* _Supplied information_:
╔══

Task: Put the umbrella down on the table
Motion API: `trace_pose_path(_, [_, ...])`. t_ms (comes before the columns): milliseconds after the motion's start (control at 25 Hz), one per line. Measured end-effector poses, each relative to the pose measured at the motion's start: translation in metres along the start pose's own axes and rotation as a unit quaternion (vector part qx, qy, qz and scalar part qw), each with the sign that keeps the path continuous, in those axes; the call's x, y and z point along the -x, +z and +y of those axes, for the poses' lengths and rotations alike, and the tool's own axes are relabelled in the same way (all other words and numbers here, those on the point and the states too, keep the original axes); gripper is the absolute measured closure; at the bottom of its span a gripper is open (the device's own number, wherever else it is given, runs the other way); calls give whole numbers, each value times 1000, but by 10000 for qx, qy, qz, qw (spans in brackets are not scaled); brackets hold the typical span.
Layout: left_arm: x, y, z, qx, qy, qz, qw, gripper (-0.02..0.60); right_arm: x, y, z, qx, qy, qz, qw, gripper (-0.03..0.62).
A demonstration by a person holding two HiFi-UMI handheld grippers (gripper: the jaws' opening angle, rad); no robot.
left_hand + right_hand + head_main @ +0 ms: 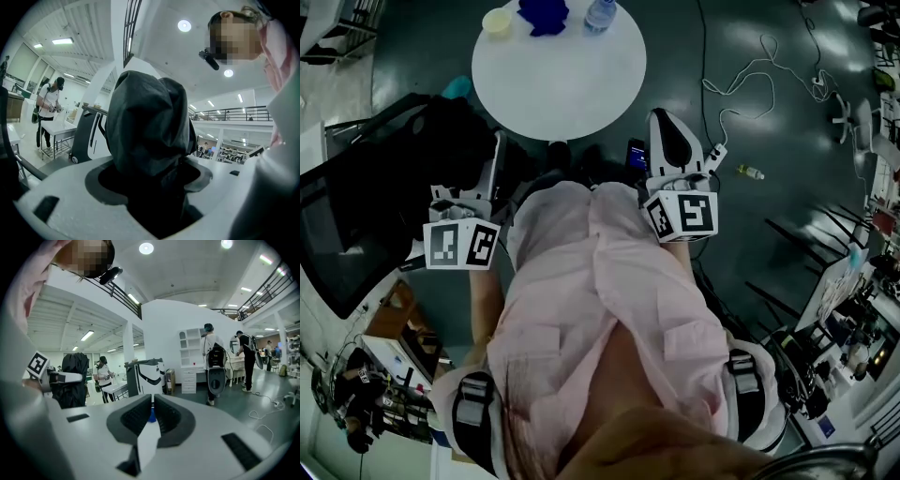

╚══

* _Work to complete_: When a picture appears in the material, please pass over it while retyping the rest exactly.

* _Solution to this exercise_:
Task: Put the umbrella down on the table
Motion API: `trace_pose_path(_, [_, ...])`. t_ms (comes before the columns): milliseconds after the motion's start (control at 25 Hz), one per line. Measured end-effector poses, each relative to the pose measured at the motion's start: translation in metres along the start pose's own axes and rotation as a unit quaternion (vector part qx, qy, qz and scalar part qw), each with the sign that keeps the path continuous, in those axes; the call's x, y and z point along the -x, +z and +y of those axes, for the poses' lengths and rotations alike, and the tool's own axes are relabelled in the same way (all other words and numbers here, those on the point and the states too, keep the original axes); gripper is the absolute measured closure; at the bottom of its span a gripper is open (the device's own number, wherever else it is given, runs the other way); calls give whole numbers, each value times 1000, but by 10000 for qx, qy, qz, qw (spans in brackets are not scaled); brackets hold the typical span.
Layout: left_arm: x, y, z, qx, qy, qz, qw, gripper (-0.02..0.60); right_arm: x, y, z, qx, qy, qz, qw, gripper (-0.03..0.62).
A demonstration by a person holding two HiFi-UMI handheld grippers (gripper: the jaws' opening angle, rad); no robot.
left_hand + right_hand + head_main @ +0 ms: 

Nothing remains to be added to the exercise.